# The Power Triangle   Whatsapp  The three quantities average power, apparent power, and reactive power can be related in the vector domain by $$\bbox[10px,border:1px solid grey]{S = P + Q } \tag{1}$$ with $$P = p \angle 0^\circ \,\, Q_L = Q_l \angle 90^\circ \,\,Q_C = Q_c \angle -90^\circ$$ For an inductive load, the phasor power S, as it is often called, is defined by $$S = P + j Q_L$$ as shown in Fig. 1. Fig. 1: Power diagram for inductive loads.
The $90^\circ$ shift in $Q_L$ from $P$ is the source of another term for reactive power: quadrature power.

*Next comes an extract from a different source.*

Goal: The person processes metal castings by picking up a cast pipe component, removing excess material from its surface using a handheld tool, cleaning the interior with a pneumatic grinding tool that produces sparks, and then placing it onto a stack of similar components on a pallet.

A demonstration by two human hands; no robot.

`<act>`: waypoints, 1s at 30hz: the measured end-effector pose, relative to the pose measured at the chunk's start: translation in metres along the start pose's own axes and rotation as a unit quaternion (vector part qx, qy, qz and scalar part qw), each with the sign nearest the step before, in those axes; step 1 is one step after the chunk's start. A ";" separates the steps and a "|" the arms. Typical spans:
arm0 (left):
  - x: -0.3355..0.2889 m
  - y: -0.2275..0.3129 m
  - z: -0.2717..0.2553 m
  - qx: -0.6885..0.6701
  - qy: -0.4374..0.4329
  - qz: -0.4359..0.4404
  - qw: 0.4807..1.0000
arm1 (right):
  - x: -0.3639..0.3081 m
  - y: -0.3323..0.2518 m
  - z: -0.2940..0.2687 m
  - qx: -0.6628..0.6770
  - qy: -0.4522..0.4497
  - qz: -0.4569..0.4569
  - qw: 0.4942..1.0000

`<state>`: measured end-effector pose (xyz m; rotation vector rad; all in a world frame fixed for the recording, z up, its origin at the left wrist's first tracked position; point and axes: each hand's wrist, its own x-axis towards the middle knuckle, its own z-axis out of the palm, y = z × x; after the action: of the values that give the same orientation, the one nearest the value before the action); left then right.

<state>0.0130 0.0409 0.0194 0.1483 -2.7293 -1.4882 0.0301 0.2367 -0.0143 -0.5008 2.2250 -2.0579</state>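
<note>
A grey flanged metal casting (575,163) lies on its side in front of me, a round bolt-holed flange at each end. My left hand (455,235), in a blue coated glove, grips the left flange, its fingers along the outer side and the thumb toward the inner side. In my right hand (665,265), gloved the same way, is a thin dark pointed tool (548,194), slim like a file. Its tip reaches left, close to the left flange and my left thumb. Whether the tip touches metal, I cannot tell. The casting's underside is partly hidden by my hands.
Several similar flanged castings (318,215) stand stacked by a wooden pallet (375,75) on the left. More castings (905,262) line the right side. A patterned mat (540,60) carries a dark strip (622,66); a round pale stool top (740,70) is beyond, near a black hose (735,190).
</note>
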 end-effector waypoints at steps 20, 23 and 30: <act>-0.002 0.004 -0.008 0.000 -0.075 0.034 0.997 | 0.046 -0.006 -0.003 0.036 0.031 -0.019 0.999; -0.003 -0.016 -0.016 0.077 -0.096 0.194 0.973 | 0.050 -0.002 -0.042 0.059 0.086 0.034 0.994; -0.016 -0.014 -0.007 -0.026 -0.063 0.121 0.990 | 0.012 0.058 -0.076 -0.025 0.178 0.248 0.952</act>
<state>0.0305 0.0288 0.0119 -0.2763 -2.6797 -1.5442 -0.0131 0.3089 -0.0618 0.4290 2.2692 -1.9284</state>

For a capacitive load, the phasor power $S$ is defined by $$S = P - j Q_C$$ as shown in Fig. 2. Fig. 2: Power diagram for capacitive loads.
If a network has both capacitive and inductive elements, the reactive component of the power triangle will be determined by the difference between the reactive power delivered to each. If $Q_L > Q_C$, the resultant power triangle will be similar to Fig. 1. If $Q_C > Q_L$, the resultant power triangle will be similar to Fig. 2.

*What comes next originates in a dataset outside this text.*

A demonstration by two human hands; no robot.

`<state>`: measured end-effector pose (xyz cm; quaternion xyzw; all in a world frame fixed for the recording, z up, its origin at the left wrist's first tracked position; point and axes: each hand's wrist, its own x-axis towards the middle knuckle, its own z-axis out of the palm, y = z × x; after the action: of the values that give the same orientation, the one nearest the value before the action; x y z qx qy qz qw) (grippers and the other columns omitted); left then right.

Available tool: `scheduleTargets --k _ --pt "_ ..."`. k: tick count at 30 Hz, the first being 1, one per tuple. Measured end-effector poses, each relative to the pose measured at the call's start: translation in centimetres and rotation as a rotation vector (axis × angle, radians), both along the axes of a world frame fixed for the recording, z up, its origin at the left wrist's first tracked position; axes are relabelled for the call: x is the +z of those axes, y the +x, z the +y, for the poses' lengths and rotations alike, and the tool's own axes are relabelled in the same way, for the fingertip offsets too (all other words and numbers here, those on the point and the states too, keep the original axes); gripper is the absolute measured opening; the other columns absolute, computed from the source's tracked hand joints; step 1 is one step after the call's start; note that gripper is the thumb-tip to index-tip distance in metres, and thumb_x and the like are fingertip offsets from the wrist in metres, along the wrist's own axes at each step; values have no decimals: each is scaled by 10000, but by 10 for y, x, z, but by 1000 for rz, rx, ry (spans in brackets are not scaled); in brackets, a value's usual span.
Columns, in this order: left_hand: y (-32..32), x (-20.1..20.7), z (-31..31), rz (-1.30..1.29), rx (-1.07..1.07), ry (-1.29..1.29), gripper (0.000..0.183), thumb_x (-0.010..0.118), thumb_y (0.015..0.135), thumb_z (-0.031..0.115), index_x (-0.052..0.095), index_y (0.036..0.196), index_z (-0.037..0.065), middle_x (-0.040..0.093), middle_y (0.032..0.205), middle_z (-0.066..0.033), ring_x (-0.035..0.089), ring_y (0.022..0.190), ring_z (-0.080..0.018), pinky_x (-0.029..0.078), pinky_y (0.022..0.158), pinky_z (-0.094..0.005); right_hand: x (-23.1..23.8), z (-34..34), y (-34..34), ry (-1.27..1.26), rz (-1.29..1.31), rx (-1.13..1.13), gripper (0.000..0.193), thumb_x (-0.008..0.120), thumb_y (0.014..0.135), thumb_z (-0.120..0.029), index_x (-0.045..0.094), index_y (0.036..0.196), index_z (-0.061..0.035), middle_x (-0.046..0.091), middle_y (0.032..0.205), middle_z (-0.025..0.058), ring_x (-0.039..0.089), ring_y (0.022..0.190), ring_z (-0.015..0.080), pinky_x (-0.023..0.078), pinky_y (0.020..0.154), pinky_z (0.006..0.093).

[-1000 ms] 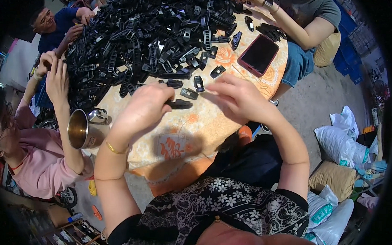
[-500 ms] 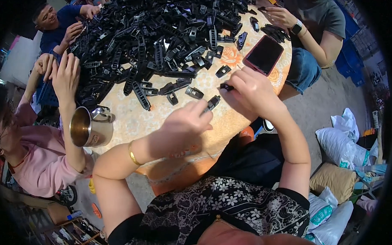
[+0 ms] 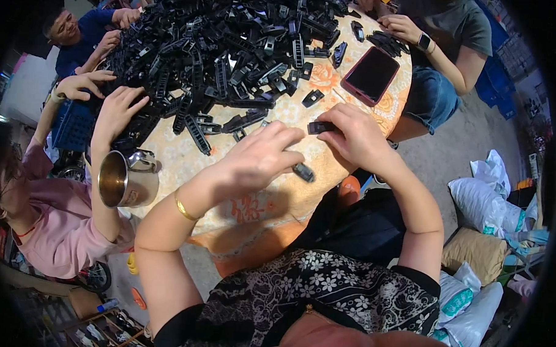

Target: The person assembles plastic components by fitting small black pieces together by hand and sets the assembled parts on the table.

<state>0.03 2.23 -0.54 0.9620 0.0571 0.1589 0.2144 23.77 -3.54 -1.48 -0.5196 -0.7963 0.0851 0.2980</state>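
My right hand [image 3: 360, 135] pinches a small black plastic piece [image 3: 320, 127] between thumb and fingers, just above the patterned tablecloth. Left of it, my left hand [image 3: 263, 150] is stretched over the table with its fingers apart, the tips reaching small black parts at the edge of the pile. Its fingers partly cover those parts. Below its thumb lies another short black piece [image 3: 303, 172]. One more loose black piece [image 3: 313, 98] rests beyond my right hand. A large heap of black plastic parts [image 3: 233, 56], some long and ladder-like, covers the far side.
A metal mug [image 3: 129, 179] stands left of my left arm. A phone with a dark red case [image 3: 371, 76] lies at the right. Co-workers sit around the table; a pink-sleeved person's hand [image 3: 118, 113] reaches to the pile. White sacks [image 3: 482, 202] are on the floor at right.
My left hand has moved away from me toward the pile, and the short black piece near it now lies nearer to me. The piece in my right hand shows more fully.
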Motion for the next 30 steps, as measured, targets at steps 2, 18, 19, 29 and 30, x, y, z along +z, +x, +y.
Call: scheduleTargets --k 2,18,19,29,30 --pt "0 0 -7 8 115 -37 262 687 758 91 660 1014 46 584 1008 -130 545 919 -308 473 793 -383 -3 1 4 1 8 12 220 753 750 -81 660 944 -32 602 879 112 599 784 270 488 645 335" --pt "-6 -5 -15 -96 340 -237 206 756 719 106 599 793 -6 564 745 -138 565 688 -317 451 621 -402 31 -21 -8 -98 -160 161 293 773 645 -96 702 921 -28 606 832 71 567 813 257 475 703 364" --pt "-5 -6 -15 -103 334 -232 199 757 715 100 601 781 -5 561 745 -138 563 688 -312 449 613 -395 31 -20 -8 -95 -131 197 292 773 652 -106 695 921 -23 600 828 73 563 813 257 473 696 368" --pt "-1 -10 -15 -138 367 -264 224 780 705 145 620 794 15 550 729 -111 548 679 -286 444 615 -380 4 -10 -11 -1 31 297 234 749 732 -236 681 855 -49 580 790 80 565 780 271 475 670 375" --pt "-7 1 -9 -40 328 -253 243 778 705 173 610 789 18 557 756 -121 555 717 -304 449 659 -405 7 -8 -9 -81 29 347 246 737 755 -274 684 856 -55 589 795 85 580 777 273 481 670 376"
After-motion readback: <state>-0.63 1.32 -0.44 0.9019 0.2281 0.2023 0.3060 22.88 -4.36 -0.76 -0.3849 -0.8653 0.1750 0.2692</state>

That the total reactive power is the difference between the reactive powers of the inductive and capacitive elements can be demonstrated by considering Equations of previous topics.
An additional verification can be derived by first considering the impedance diagram of a series R-L-C circuit (Fig. 3). Fig. 3: Impedance diagram for a series R-L-C circuit. Fig. 4: The result of multiplying each vector of Fig. 3 by $I^2$ for a series R-L-C circuit.
If we multiply each radius vector by the current squared ($I^2$), we obtain the results shown in Fig. 4, which is the power triangle for a predominantly inductive circuit.
Since the reactive power and average power are always angled $90^\circ$ to each other, the three powers are related by the Pythagorean theorem; that is, $$\bbox[10px,border:1px solid grey]{S^2 = P^2 + Q^2} \tag{1}$$ Therefore, the third power can always be found if the other two are known.
It is particularly interesting that the equation $$\bbox[10px,border:1px solid grey]{ S = VI^*} \tag{2}$$ will provide the vector form of the apparent power of a system. Here, V is the voltage across the system, and $I^*$ is the complex conjugate of the current. Fig. 5: Demonstrating the validity of Eq. (2).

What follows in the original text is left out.